_Directions_. Give the listing again exactly, omitting its images.

_Data below_.
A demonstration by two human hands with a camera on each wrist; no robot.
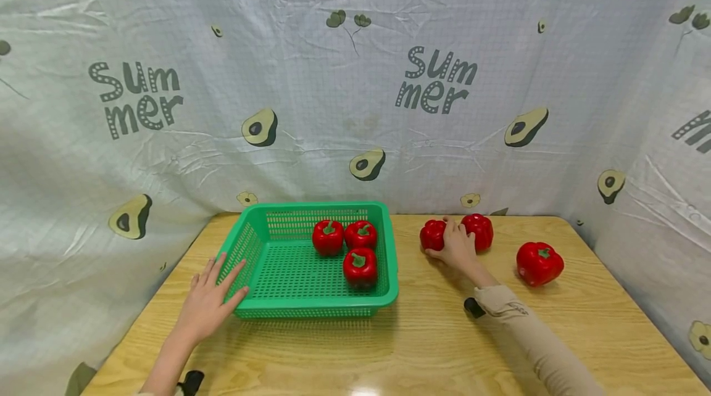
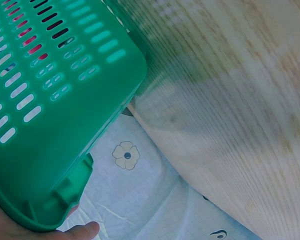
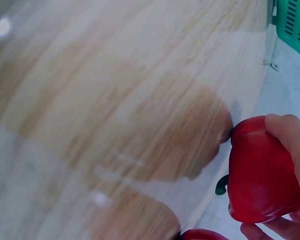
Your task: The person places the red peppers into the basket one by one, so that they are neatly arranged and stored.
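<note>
My right hand grips a red bell pepper near the table's back edge; in the right wrist view, thumb and fingers wrap this pepper, its green stem sticking out to the side. Just right of that hand sits a second red pepper. My left hand lies with spread, straight fingers over the near-left rim of the green plastic basket. Seen from the left wrist, fingers touch the basket's corner. Inside the basket, toward its right side, are three red bell peppers.
Farther right on the wooden table rests another red bell pepper. A pale curtain printed with avocados and lettering hangs behind the table and along both sides. Black wrist devices show at both wrists.
</note>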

_Output for this exercise_.
A demonstration by two human hands with a camera on each wrist; no robot.
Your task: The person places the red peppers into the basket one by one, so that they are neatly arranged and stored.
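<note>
My right hand grips a red bell pepper near the table's back edge; in the right wrist view, thumb and fingers wrap this pepper, its green stem sticking out to the side. Just right of that hand sits a second red pepper. My left hand lies with spread, straight fingers over the near-left rim of the green plastic basket. Seen from the left wrist, fingers touch the basket's corner. Inside the basket, toward its right side, are three red bell peppers.
Farther right on the wooden table rests another red bell pepper. A pale curtain printed with avocados and lettering hangs behind the table and along both sides. Black wrist devices show at both wrists.
</note>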

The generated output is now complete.